::: Entries shown :::

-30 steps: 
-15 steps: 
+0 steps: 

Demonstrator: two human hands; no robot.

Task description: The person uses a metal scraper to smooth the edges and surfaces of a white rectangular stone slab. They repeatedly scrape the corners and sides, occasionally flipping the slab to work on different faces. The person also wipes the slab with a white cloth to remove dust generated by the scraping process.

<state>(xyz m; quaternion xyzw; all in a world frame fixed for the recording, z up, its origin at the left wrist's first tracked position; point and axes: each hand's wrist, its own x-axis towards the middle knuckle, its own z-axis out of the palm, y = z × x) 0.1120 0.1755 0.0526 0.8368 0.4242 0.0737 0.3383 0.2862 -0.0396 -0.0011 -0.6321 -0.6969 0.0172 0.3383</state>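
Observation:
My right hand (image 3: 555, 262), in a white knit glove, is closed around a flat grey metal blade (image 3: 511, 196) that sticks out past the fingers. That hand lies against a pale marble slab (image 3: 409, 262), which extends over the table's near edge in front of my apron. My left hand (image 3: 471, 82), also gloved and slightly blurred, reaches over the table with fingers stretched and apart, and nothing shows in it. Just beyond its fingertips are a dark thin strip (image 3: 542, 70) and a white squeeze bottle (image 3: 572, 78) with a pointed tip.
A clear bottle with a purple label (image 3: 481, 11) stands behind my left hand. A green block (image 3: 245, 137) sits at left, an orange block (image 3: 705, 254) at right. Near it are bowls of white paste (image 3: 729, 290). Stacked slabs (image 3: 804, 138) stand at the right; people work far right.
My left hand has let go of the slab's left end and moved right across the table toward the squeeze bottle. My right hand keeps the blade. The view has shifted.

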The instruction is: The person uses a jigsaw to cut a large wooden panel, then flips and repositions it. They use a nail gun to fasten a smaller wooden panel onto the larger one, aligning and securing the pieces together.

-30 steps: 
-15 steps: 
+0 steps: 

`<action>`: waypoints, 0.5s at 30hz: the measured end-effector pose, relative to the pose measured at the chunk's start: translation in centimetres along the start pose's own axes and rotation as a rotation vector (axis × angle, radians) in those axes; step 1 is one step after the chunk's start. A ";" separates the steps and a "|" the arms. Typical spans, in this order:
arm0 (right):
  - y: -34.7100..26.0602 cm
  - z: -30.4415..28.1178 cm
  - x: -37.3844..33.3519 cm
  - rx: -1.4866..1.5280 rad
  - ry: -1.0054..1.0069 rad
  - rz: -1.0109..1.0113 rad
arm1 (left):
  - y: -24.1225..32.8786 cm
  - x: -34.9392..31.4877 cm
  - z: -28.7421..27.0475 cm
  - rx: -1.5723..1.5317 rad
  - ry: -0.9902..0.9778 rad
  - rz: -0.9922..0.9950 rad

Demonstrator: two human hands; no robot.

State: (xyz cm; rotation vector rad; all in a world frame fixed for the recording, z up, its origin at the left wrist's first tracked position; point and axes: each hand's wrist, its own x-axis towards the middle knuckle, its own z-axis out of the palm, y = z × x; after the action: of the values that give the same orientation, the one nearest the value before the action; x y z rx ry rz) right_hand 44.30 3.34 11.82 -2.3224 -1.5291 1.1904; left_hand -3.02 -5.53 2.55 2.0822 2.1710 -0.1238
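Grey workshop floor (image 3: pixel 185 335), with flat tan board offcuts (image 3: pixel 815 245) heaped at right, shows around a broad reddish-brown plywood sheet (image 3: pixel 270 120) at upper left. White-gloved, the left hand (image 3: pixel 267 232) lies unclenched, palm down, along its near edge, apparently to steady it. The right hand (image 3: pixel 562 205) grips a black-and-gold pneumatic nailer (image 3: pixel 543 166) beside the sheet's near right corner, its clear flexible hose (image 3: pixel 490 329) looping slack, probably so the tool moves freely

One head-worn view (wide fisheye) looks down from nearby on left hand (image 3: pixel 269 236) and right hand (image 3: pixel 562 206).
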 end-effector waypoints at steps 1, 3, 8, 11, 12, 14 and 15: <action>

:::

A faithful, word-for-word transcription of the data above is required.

-- Response --
-30 steps: 
-15 steps: 
+0 steps: 

Demonstrator: two human hands; no robot.

Task description: The person uses a metal scraper to smooth the edges and surfaces of a white rectangular stone slab. They repeatedly scrape the corners and sides, occasionally flipping the slab to work on different faces. The person also wipes the slab with a white cloth to remove dust generated by the scraping process.

<state>(xyz m; quaternion xyzw; all in a world frame fixed for the recording, z up, its origin at the left wrist's first tracked position; point and axes: each hand's wrist, its own x-axis towards the middle knuckle, its own z-axis out of the palm, y = z × x) 0.1120 0.1755 0.0526 0.8368 0.4242 0.0737 0.3383 0.2862 -0.0396 -0.0011 -0.6321 -0.6969 0.0172 0.3383</state>
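Observation:
My right hand (image 3: 555, 262), in a white knit glove, is closed around a flat grey metal blade (image 3: 511, 196) that sticks out past the fingers. That hand lies against a pale marble slab (image 3: 409, 262), which extends over the table's near edge in front of my apron. My left hand (image 3: 471, 82), also gloved and slightly blurred, reaches over the table with fingers stretched and apart, and nothing shows in it. Just beyond its fingertips are a dark thin strip (image 3: 542, 70) and a white squeeze bottle (image 3: 572, 78) with a pointed tip.
A clear bottle with a purple label (image 3: 481, 11) stands behind my left hand. A green block (image 3: 245, 137) sits at left, an orange block (image 3: 705, 254) at right. Near it are bowls of white paste (image 3: 729, 290). Stacked slabs (image 3: 804, 138) stand at the right; people work far right.
My left hand has let go of the slab's left end and moved right across the table toward the squeeze bottle. My right hand keeps the blade. The view has shifted.
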
The instruction is: The person uses a jigsaw to cut a large wooden panel, then flips and repositions it. They use a nail gun to fasten a smaller wooden panel onto the larger one, aligning and securing the pieces together.

-30 steps: 
-15 steps: 
+0 steps: 

`<action>`: waypoints, 0.5s at 30hz: the measured end-effector pose, relative to the pose measured at the chunk's start: translation in centimetres along the start pose's own axes and rotation as a rotation vector (axis × angle, radians) in those axes; step 1 is one step after the chunk's start. A ";" separates the steps and a "|" the arms. Typical spans, in this order:
arm0 (right):
  - y: -34.7100..26.0602 cm
  - z: -30.4415..28.1178 cm
  - x: -37.3844..33.3519 cm
  - rx: -1.4866..1.5280 rad
  - ry: -1.0054..1.0069 rad
  - rz: -1.0109..1.0113 rad
arm1 (left):
  - y: -24.1225..32.8786 cm
  - x: -34.9392..31.4877 cm
  - z: -28.7421..27.0475 cm
  - rx: -1.5723..1.5317 rad
  - ry: -0.9902..0.9778 rad
  - rz: -0.9922..0.9950 rad

Demonstrator: two human hands; no robot.

State: (xyz cm; rotation vector rad; all in a world frame fixed for the recording, z up, its origin at the left wrist's first tracked position; point and axes: each hand's wrist, its own x-axis towards the middle knuckle, its own z-axis out of the palm, y = z × x; after the action: of the values that give the same orientation, the one nearest the value before the action; x y z rx ry rz) right_hand 44.30 3.34 11.82 -2.3224 -1.5291 1.1904; left_hand -3.02 -5.53 2.55 2.0822 2.1710 -0.1238
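Grey workshop floor (image 3: pixel 185 335), with flat tan board offcuts (image 3: pixel 815 245) heaped at right, shows around a broad reddish-brown plywood sheet (image 3: pixel 270 120) at upper left. White-gloved, the left hand (image 3: pixel 267 232) lies unclenched, palm down, along its near edge, apparently to steady it. The right hand (image 3: pixel 562 205) grips a black-and-gold pneumatic nailer (image 3: pixel 543 166) beside the sheet's near right corner, its clear flexible hose (image 3: pixel 490 329) looping slack, probably so the tool moves freely

One head-worn view (wide fisheye) looks down from nearby on left hand (image 3: pixel 269 236) and right hand (image 3: pixel 562 206).
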 end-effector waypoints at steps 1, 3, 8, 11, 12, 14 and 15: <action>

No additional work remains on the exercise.